Are you able to retype all the records below exactly?

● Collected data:
_____

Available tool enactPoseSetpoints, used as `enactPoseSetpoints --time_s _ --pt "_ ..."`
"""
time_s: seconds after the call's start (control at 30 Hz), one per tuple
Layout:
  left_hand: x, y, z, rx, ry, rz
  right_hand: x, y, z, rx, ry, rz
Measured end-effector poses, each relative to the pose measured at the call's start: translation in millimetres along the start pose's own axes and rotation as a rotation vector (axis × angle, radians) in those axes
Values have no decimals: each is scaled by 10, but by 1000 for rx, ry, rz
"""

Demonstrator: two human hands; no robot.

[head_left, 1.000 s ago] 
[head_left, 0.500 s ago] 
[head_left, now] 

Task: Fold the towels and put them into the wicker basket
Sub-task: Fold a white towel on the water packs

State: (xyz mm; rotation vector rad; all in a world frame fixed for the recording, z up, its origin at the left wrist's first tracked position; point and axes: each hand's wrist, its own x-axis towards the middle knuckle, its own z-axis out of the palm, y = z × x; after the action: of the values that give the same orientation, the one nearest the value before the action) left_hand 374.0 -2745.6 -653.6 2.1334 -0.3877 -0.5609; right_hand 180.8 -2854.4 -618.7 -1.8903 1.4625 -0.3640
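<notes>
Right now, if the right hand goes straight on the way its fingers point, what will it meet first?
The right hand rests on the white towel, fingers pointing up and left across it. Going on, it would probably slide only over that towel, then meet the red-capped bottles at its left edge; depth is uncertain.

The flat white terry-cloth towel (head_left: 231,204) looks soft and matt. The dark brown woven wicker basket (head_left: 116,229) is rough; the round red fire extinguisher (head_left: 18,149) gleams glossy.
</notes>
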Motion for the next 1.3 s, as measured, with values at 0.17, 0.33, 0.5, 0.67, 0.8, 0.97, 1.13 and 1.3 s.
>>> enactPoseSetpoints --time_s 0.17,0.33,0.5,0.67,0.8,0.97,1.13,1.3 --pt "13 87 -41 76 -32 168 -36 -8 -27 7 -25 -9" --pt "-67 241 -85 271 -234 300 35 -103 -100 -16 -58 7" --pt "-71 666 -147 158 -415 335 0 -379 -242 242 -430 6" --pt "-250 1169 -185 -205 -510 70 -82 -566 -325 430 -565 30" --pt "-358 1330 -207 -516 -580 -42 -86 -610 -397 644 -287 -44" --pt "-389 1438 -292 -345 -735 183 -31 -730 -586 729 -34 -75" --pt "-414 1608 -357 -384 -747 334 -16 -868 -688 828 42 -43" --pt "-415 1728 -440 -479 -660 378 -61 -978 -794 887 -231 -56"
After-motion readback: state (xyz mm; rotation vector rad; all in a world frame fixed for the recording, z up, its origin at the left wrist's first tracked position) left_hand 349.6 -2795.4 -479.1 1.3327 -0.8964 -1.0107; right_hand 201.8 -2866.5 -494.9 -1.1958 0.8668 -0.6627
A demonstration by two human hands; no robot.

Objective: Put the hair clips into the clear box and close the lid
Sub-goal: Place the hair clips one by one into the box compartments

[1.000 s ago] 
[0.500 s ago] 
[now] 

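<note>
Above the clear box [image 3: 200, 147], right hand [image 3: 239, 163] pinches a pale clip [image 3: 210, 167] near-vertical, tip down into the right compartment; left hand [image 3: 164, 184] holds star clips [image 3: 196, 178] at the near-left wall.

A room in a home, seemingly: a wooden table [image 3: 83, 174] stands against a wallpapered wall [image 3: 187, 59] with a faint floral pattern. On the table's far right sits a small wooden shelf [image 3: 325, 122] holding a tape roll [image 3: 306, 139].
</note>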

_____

● Your response:
Available tool enactPoseSetpoints, used as `enactPoseSetpoints --time_s _ --pt "_ ..."`
"""
time_s: seconds after the call's start (control at 30 Hz), one per tuple
Layout:
  left_hand: x, y, z, rx, ry, rz
  right_hand: x, y, z, rx, ry, rz
Measured end-effector poses, each relative to the pose measured at the call's start: translation in millimetres along the start pose's own axes and rotation as a rotation vector (axis × angle, radians) in those axes
Values have no decimals: each is scaled by 10, but by 1000 for rx, ry, rz
"""

Demonstrator: two human hands; no robot.

[head_left, 1.000 s ago] 
[head_left, 0.500 s ago] 
[head_left, now] 

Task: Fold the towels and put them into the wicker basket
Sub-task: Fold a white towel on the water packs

State: (xyz mm; rotation vector rad; all in a world frame fixed for the recording, z up, its origin at the left wrist's first tracked position; point and axes: each hand's wrist, its own x-axis towards the middle knuckle, its own z-axis out of the palm, y = z × x; after the action: of the values that give the same orientation, the one nearest the value before the action) left_hand 374.0 -2745.6 -653.6 2.1334 -0.3877 -0.5609; right_hand 180.8 -2854.4 -618.7 -1.8903 1.4625 -0.3640
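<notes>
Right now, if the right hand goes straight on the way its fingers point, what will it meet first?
The right hand rests on the white towel, fingers pointing up and left across it. Going on, it would probably slide only over that towel, then meet the red-capped bottles at its left edge; depth is uncertain.

The flat white terry-cloth towel (head_left: 231,204) looks soft and matt. The dark brown woven wicker basket (head_left: 116,229) is rough; the round red fire extinguisher (head_left: 18,149) gleams glossy.
</notes>
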Motion for the next 1.3 s, as measured, with values at 0.17, 0.33, 0.5, 0.67, 0.8, 0.97, 1.13 and 1.3 s.
>>> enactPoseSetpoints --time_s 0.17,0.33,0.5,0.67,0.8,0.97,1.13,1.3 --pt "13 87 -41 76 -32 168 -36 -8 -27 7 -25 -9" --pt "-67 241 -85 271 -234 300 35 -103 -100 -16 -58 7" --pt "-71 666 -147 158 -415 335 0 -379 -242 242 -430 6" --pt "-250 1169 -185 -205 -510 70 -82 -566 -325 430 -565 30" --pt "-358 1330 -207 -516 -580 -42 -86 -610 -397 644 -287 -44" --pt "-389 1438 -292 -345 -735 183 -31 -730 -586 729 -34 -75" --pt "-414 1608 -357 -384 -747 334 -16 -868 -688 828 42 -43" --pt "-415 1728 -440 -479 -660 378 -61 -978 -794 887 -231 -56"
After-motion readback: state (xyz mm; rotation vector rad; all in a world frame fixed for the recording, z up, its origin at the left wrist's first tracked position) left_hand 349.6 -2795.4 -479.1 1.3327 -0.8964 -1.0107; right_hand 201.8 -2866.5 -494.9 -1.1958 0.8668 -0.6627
A demonstration by two human hands; no robot.

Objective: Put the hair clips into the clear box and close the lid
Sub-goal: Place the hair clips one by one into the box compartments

[1.000 s ago] 
[0.500 s ago] 
[now] 

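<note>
Above the clear box [image 3: 200, 147], right hand [image 3: 239, 163] pinches a pale clip [image 3: 210, 167] near-vertical, tip down into the right compartment; left hand [image 3: 164, 184] holds star clips [image 3: 196, 178] at the near-left wall.

A room in a home, seemingly: a wooden table [image 3: 83, 174] stands against a wallpapered wall [image 3: 187, 59] with a faint floral pattern. On the table's far right sits a small wooden shelf [image 3: 325, 122] holding a tape roll [image 3: 306, 139].
</note>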

This output is now finished.